Cannabinoid CB2 receptors modulate alcohol induced behavior, and neuro-immune dysregulation in mice.

The identification of additional lipid mediators, enzymes, and receptors revealed an expanded endocannabinoid system (ECS) called the endocannabinoidome (eCBome). Furthermore, eCBome research using wild type and genetically modified mice indicate the involvement of this system in modulating alcohol induced neuroinflammatory alterations associated with behavioral impairments and the release of proinflammatory cytokines. We investigated the role of cannabinoid type 2 receptors (CB2Rs) in modulating behavioral and neuro-immune changes induced by alcohol using conditional knockout (cKO) mice with selective deletion of CB2Rs in dopamine neurons (DAT-Cnr2) and in microglia (Cx3Cr1-Cnr2) cKO mice. We used a battery of behavioral tests including locomotor and wheel running activity, rotarod performance test, and alcohol preference tests to evaluate behavioral changes induced by alcohol. ELISA assay was used, to detect alterations in IL-6, IL-1α, and IL-1ß in the prefrontal cortex, striatum, and hippocampal regions of mice to investigate the role of CB2Rs in neuroinflammation induced by alcohol in the brain. The involvement of cannabinoid receptors in alcohol-induced behavior was also evaluated using the non-selective cannabinoid receptor mixed agonist WIN 55,212-2. The results showed that cell-type specific deletion of CB2Rs in dopamine neurons and microglia significantly and differentially altered locomotor activity and rotarod performance activities. The result also revealed that cell-type specific deletion of CB2Rs enhanced alcohol-induced inflammation, and WIN significantly reduced alcohol preference in all genotypes compared to the vehicle controls. These findings suggest that the involvement of CB2Rs in modulating behavioral and neuroinflammatory alterations induced by alcohol may be potential therapeutic targets in the treatment of alcohol use disorder.

Alcohol induced behavioral and immune perturbations are attenuated by activation of CB2 cannabinoid receptors.

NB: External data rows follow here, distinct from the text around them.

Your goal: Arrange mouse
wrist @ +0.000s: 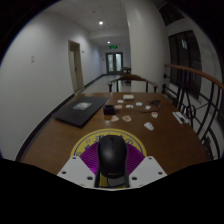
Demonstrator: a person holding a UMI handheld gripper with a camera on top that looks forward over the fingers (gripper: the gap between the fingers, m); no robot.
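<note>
A black computer mouse point(112, 160) sits between my two fingers, its rounded back towards the camera. My gripper point(112, 148) is shut on it, with the purple pads point(88, 155) pressing on both of its sides. The mouse is held above the near end of a long brown wooden table point(60, 135). A round yellow-rimmed shape point(112, 136) shows just beyond the mouse; the mouse and pads hide most of it.
A closed dark laptop point(80, 112) lies on the table ahead to the left. Several white cards point(128, 103) are scattered across the middle and right. A black object point(181, 117) lies near the right edge. Chairs stand on the right; a corridor runs beyond.
</note>
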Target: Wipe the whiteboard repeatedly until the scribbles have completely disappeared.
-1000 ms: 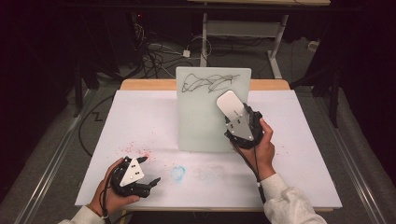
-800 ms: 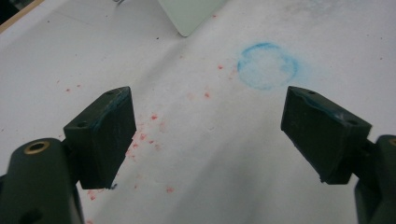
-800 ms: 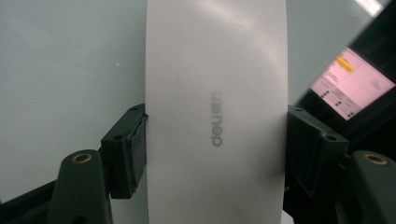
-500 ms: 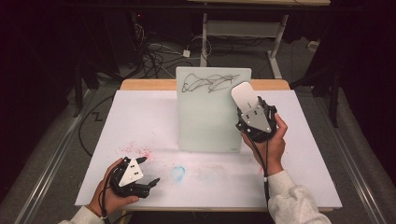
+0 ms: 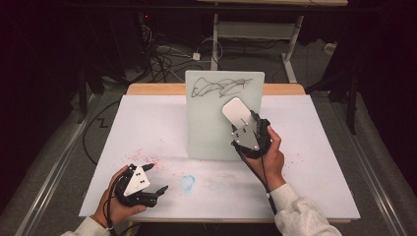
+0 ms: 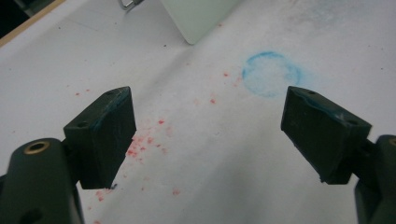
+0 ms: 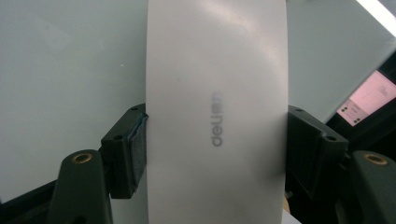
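A small whiteboard (image 5: 211, 128) stands upright at the middle of the table, with black scribbles (image 5: 219, 87) across its top. My right gripper (image 5: 248, 127) is shut on a white eraser (image 5: 236, 111), held in front of the board's right half, below the scribbles. In the right gripper view the eraser (image 7: 215, 112) sits between both jaws with the board's pale face (image 7: 70, 70) behind it. My left gripper (image 5: 155, 178) rests low at the table's front left, open. In the left gripper view its jaws stand wide apart over the white sheet, nothing between them.
White paper (image 5: 147, 123) covers the tabletop, with red specks (image 5: 142, 156) and a blue ring stain (image 5: 187, 182) near the left gripper; the ring (image 6: 272, 74) and red specks (image 6: 140, 142) also appear in the left gripper view. Cables and a desk frame lie behind the table.
My right gripper with the eraser has swung across the board's right side, out to the right edge and then back left and slightly down. The left gripper has stayed put.
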Demonstrator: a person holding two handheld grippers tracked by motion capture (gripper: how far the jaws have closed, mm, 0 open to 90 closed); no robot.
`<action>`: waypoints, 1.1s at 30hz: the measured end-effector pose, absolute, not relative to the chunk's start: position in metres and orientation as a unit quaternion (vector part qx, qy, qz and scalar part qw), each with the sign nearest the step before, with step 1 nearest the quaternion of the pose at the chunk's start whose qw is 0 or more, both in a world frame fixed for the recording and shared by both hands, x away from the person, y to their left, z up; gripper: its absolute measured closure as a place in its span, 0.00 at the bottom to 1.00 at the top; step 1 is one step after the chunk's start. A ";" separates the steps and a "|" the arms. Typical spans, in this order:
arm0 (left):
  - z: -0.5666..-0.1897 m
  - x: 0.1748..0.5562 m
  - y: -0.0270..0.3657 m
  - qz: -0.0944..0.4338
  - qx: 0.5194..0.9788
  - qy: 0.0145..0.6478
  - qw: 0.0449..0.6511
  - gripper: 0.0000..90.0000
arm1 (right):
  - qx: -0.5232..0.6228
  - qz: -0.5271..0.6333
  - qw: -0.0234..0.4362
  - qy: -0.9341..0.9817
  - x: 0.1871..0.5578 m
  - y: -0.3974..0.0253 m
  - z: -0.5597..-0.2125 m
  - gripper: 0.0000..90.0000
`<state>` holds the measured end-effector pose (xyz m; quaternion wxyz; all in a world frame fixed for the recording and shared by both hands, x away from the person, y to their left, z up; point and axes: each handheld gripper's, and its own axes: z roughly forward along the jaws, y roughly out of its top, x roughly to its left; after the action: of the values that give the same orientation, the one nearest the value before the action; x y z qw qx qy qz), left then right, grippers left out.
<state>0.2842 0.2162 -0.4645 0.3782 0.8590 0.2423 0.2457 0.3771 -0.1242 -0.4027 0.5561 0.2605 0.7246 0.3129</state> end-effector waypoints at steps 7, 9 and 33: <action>-0.463 0.282 0.218 0.250 0.855 0.244 0.382 0.19 | 0.246 0.311 0.548 0.736 0.376 -0.122 -0.404 0.34; -0.462 0.282 0.218 0.251 0.854 0.245 0.383 0.19 | 0.253 0.312 0.551 0.731 0.377 -0.126 -0.401 0.34; -0.463 0.283 0.219 0.252 0.850 0.252 0.388 0.19 | 0.320 0.347 0.551 0.688 0.388 -0.164 -0.373 0.34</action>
<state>0.2835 0.2193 -0.4634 0.3884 0.8496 0.2522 0.2525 0.3880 -0.1640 -0.3733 0.5505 0.3203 0.6883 0.3473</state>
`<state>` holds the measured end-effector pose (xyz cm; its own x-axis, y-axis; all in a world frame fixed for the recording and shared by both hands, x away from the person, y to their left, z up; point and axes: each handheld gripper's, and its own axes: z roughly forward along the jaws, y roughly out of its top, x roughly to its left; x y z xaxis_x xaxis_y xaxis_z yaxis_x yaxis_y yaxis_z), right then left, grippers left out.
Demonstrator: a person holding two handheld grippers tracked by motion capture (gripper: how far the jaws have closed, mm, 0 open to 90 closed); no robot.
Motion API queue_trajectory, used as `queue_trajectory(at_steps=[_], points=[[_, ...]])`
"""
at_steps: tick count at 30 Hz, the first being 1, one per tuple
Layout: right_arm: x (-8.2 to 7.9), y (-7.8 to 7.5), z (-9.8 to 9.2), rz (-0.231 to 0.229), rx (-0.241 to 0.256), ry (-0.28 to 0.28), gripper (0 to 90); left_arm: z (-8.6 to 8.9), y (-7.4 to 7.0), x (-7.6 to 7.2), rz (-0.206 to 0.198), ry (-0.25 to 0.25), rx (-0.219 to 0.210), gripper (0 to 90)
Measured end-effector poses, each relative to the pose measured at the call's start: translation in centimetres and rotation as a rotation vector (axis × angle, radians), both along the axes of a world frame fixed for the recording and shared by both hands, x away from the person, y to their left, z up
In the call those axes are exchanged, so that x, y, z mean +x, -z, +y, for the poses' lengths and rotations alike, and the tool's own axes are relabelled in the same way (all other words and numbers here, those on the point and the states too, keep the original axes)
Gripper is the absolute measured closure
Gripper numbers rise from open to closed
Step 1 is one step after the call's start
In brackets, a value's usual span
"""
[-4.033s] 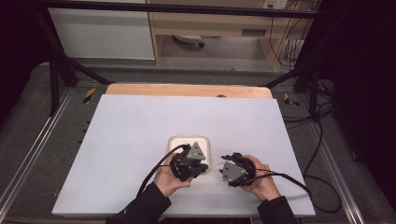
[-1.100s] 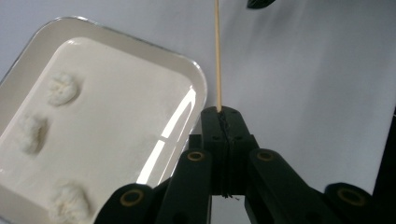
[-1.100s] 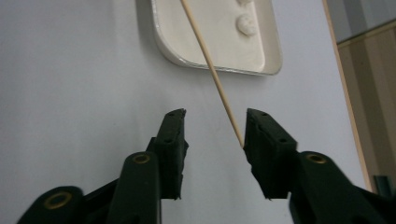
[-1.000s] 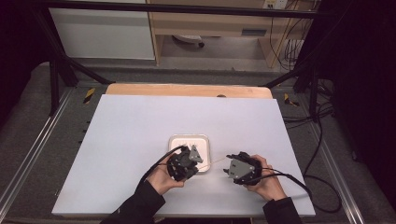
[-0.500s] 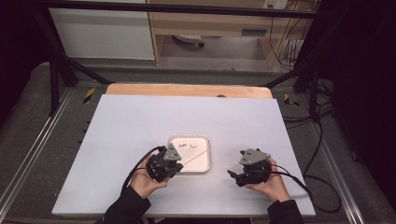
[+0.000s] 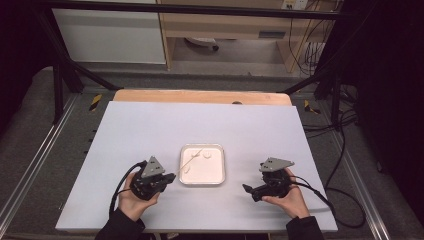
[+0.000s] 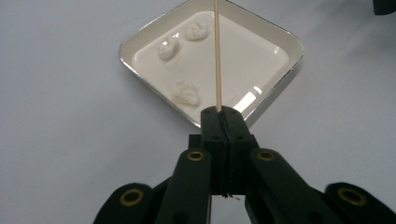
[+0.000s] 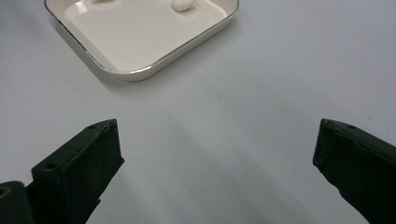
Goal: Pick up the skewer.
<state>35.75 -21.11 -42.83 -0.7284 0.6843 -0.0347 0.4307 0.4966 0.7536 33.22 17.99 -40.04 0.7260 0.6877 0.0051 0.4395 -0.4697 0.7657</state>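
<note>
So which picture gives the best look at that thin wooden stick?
The left gripper view: the thin wooden stick runs straight up from the shut left hand-held gripper over the white square tray. The high view shows it small and faint.

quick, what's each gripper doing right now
Left gripper: shut on the wooden skewer, which reaches out over the tray.
Right gripper: open, holding nothing, above the table.

Even overhead light falls on the pale counter [image 6: 150,130], while the surroundings to the far left and right sink into darkness. Shadows are soft and faint. The tray [image 7: 285,44] rim carries small glints. Both gripper views are sharp at the tray and soft at the near jaws.
</note>
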Motion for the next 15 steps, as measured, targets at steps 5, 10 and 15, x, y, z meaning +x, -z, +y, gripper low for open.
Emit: queue_trajectory(at_steps=[5,10,15], points=[[0.1,-0.2,0.2,0.023,0.043,0.027,0.9,1.9,0.4,-0.5,-0.013,-0.043,-0.043,88.9],[0.3,-0.7,1.0,0.026,0.046,0.037,0.8,3.1,0.7,-0.9,-0.028,-0.056,-0.068,88.9],[0.8,-1.1,1.9,0.024,0.069,0.049,0.8,4.0,0.9,-1.3,-0.031,-0.066,-0.089,88.9]])
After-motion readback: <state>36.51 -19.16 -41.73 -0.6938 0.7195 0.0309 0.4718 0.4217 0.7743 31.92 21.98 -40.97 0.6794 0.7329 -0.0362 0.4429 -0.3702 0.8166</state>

The endocannabinoidome (eCBome) is the expanded endocannabinoid system (ECS) and studies show that there is a link between this system and how it modulates alcohol induced neuroinflammation. Using conditional knockout (cKO) mice with selective deletion of cannabinoid type 2 receptors (CB2Rs) in dopamine neurons (DAT-Cnr2) and in microglia (Cx3Cr1-Cnr2), we investigated how CB2Rs modulate behavioral and neuroinflammation induced by alcohol. Behavioral tests including locomotor and wheel running activity, rotarod performance test, and alcohol preference tests were used to evaluate behavioral changes induced by alcohol. Using ELISA assay, we investigated the level of pro-inflammatory cytokines, tumor necrosis factor-α (TNF-α), interleukin-6 (IL-6), interleukin-1α (IL-1α), and interleukin-1ß (IL-1ß) in the hippocampus of mice. The findings demonstrated that locomotor activity, wheel running, and rotarod performance activities were significantly affected by cell-type specific deletion of CB2Rs in dopamine neurons and microglia. The non-selective CB2R agonist, WIN 55,212-2, reduced alcohol preference in the wild type and cell-type specific CB2R cKO mice. In addition, the result showed that cell-type specific deletion of CB2Rs per se and administration of alcohol to CB2R cKO mice increased the expression of proinflammatory cytokines in the hippocampus. These findings suggest the involvement of CB2Rs in modulating behavioral and immune alterations induced by alcohol.